TASK DIRECTIONS: Copy every line of the data that includes the string "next".

________________________________________

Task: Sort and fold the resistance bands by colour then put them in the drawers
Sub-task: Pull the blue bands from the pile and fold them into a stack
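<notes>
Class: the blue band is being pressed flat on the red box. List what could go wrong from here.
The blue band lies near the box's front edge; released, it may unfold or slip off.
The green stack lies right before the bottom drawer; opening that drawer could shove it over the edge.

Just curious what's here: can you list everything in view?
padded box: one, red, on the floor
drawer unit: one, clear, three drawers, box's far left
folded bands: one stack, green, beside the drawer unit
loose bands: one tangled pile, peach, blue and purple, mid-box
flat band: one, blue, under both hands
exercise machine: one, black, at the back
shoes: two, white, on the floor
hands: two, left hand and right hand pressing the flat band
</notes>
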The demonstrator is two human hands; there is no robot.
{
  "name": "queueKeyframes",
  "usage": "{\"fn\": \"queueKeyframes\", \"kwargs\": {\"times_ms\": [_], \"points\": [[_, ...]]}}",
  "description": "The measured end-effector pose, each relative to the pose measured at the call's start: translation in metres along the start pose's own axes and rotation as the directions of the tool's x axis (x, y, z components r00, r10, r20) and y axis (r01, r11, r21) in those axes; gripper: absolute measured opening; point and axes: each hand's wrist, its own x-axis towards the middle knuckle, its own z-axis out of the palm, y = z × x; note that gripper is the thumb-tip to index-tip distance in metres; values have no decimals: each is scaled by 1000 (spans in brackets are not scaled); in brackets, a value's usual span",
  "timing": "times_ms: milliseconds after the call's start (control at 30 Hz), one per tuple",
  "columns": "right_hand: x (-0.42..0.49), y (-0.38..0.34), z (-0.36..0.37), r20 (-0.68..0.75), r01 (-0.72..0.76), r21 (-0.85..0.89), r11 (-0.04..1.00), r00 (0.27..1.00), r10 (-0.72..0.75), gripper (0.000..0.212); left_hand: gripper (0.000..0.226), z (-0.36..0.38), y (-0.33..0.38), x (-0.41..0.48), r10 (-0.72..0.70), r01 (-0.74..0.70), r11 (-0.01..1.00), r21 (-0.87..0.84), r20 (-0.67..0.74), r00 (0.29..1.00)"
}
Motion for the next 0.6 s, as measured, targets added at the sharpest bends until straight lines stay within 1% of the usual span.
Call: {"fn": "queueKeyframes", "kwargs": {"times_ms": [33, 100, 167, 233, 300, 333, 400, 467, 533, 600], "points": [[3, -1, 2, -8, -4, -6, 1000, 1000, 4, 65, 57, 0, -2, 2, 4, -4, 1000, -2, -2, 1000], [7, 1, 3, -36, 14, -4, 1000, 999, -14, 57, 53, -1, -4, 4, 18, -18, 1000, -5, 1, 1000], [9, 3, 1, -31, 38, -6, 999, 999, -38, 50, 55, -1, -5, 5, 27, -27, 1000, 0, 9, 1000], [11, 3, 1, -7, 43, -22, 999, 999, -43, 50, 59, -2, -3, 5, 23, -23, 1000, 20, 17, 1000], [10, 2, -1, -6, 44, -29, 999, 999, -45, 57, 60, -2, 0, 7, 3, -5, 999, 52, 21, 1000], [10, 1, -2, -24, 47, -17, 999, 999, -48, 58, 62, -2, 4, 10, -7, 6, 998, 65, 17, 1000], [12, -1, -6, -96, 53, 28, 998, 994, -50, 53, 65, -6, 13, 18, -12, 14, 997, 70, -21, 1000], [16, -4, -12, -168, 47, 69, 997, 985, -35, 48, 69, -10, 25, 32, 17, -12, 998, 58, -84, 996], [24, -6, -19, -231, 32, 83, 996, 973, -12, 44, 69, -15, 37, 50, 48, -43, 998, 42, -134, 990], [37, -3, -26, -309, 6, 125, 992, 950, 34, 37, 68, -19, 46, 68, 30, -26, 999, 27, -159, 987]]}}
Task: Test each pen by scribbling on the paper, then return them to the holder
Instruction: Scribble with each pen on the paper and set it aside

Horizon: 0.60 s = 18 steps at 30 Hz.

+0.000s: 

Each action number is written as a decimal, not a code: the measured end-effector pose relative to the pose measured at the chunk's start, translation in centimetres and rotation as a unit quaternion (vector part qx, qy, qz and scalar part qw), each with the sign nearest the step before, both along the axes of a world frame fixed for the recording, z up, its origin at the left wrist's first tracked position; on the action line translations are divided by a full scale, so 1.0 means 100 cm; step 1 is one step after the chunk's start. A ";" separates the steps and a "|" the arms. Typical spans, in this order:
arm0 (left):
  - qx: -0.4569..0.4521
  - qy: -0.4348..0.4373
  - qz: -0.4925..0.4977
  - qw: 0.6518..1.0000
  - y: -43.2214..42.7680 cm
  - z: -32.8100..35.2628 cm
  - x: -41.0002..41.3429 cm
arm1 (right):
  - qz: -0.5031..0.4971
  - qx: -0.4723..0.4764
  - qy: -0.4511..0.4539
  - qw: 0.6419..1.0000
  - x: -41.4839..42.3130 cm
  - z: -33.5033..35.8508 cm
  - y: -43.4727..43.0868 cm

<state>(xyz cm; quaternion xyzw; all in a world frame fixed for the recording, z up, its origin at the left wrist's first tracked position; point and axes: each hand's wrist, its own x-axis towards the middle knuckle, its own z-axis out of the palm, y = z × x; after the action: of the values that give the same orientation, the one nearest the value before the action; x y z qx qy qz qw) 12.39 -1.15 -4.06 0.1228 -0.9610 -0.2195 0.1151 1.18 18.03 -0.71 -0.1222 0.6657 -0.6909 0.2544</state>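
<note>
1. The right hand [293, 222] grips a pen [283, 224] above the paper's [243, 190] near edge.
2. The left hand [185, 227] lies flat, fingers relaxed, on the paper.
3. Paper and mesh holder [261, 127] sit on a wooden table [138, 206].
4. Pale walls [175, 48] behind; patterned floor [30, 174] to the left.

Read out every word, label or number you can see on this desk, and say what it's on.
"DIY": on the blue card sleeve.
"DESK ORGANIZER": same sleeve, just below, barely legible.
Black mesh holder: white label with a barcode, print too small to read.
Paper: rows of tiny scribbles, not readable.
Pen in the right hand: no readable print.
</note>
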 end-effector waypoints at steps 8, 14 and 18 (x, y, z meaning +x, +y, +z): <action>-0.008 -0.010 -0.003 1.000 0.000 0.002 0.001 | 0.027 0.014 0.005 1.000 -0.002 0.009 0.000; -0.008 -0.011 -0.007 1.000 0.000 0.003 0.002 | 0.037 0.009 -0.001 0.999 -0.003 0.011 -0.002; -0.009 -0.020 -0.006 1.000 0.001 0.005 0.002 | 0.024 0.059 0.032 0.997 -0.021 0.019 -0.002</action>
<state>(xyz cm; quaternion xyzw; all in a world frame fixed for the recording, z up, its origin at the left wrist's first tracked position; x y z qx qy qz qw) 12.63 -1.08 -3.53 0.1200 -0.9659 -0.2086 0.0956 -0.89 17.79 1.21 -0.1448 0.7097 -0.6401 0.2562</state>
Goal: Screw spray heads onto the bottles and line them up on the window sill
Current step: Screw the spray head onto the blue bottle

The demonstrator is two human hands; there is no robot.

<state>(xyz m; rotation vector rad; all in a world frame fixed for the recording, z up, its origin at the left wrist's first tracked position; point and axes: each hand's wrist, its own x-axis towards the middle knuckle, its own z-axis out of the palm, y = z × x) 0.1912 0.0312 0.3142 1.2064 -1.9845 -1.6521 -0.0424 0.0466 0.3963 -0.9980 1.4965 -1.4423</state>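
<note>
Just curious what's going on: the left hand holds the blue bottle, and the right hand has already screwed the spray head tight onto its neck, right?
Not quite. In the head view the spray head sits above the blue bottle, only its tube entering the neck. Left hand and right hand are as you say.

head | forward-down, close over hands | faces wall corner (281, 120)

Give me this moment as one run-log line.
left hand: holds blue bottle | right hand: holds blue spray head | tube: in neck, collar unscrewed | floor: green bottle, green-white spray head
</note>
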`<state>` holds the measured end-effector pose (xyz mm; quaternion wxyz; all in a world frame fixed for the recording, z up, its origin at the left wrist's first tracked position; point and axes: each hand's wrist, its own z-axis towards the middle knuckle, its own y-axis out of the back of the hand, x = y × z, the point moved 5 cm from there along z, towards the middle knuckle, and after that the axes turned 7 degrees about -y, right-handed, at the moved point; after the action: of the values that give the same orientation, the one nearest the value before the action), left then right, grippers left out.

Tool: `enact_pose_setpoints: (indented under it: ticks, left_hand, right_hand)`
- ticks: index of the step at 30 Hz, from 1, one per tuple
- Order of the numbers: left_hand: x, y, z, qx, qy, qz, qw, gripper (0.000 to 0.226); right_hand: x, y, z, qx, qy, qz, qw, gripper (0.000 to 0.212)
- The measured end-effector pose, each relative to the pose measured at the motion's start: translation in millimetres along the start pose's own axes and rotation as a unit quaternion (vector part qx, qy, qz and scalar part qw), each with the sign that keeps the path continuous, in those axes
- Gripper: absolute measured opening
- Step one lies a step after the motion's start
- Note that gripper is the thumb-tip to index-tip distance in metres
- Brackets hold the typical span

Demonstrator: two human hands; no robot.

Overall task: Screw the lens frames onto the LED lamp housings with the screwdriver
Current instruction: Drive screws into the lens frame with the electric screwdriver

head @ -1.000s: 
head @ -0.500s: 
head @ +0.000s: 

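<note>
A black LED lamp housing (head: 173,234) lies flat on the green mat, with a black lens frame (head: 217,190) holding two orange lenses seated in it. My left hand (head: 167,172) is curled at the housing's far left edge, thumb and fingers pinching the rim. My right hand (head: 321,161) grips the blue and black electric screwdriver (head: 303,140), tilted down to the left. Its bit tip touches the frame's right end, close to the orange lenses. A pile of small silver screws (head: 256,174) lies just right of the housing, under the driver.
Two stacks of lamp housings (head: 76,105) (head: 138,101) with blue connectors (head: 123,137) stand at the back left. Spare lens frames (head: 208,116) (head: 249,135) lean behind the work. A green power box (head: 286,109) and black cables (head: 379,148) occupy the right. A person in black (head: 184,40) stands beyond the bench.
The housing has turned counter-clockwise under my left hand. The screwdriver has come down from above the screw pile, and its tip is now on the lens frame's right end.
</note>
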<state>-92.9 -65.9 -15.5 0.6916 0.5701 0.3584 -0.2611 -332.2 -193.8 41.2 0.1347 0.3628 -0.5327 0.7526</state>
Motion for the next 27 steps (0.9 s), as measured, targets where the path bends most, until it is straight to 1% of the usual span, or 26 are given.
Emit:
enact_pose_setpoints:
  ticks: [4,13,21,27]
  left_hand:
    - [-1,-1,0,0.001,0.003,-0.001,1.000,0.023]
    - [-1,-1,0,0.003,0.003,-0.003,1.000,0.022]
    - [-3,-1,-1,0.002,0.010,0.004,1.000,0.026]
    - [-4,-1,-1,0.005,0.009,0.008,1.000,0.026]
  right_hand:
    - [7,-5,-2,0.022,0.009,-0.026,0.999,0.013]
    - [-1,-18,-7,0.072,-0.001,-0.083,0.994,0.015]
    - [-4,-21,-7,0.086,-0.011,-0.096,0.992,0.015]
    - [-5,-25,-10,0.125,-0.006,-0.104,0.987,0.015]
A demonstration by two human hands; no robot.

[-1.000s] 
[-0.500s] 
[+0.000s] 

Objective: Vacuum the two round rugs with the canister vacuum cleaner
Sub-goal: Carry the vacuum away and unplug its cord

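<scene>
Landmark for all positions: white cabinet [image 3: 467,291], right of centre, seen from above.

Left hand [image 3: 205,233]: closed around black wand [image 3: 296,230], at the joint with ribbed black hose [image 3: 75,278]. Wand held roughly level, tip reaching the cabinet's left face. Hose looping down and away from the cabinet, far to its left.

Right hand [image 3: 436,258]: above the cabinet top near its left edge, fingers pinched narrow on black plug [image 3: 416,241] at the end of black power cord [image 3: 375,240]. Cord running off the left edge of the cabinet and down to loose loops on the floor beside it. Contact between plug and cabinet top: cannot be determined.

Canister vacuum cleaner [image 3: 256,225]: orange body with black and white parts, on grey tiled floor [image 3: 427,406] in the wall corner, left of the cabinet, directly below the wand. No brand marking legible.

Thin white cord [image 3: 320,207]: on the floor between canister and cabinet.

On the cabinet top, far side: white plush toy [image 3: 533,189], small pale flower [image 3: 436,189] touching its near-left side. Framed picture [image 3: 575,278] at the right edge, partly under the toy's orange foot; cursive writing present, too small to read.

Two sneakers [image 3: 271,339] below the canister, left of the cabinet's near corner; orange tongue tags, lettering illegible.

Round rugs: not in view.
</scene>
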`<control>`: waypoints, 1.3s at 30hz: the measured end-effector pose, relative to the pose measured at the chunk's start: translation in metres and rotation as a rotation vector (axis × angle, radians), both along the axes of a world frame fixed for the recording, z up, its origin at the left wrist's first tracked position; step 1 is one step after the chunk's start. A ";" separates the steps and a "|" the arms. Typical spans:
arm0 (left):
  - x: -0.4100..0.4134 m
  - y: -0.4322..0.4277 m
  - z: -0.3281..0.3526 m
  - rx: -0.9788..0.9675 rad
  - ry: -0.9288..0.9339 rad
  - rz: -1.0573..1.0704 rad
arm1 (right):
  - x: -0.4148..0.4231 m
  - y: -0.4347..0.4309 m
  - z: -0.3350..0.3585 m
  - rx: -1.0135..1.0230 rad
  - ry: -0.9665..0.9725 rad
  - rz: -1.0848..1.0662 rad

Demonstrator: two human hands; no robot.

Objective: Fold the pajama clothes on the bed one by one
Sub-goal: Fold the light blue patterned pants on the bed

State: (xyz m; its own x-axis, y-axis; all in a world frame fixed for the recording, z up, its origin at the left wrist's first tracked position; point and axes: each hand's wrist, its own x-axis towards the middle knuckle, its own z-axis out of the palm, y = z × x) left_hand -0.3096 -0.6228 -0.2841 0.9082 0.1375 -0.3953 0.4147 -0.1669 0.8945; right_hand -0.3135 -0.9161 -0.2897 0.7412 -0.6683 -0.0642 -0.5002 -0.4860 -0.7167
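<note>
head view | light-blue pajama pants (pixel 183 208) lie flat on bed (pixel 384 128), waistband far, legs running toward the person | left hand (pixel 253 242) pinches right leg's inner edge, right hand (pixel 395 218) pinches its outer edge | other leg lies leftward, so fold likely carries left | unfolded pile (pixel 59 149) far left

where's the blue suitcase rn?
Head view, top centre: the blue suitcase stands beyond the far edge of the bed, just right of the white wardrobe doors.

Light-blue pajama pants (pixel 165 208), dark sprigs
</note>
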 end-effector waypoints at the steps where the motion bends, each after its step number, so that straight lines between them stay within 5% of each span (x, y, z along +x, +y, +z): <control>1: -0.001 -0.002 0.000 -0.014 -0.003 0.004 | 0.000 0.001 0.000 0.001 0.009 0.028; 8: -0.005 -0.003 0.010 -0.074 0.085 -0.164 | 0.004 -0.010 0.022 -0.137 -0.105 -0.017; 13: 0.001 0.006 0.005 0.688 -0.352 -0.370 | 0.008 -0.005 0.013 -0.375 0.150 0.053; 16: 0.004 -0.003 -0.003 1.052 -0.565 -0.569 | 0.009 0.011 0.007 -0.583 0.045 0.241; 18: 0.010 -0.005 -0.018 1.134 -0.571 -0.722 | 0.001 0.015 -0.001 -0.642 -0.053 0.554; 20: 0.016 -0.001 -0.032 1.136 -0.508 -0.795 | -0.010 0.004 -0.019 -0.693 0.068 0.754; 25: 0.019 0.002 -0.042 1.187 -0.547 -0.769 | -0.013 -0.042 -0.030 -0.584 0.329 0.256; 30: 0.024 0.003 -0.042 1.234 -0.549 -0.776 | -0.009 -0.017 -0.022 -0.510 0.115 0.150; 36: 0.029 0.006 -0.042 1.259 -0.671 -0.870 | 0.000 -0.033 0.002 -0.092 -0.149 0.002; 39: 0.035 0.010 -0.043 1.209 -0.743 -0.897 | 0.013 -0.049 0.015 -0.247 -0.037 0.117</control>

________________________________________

YOUR SOLUTION:
Motion for the next 0.6 s, as measured, targets added at the sharpest bends until straight lines stay within 1% of the usual span.
Motion for the next 27 steps (0.9 s), as measured, targets where the path bends most, until it is straight to 1% of the usual span, or 26 are given.

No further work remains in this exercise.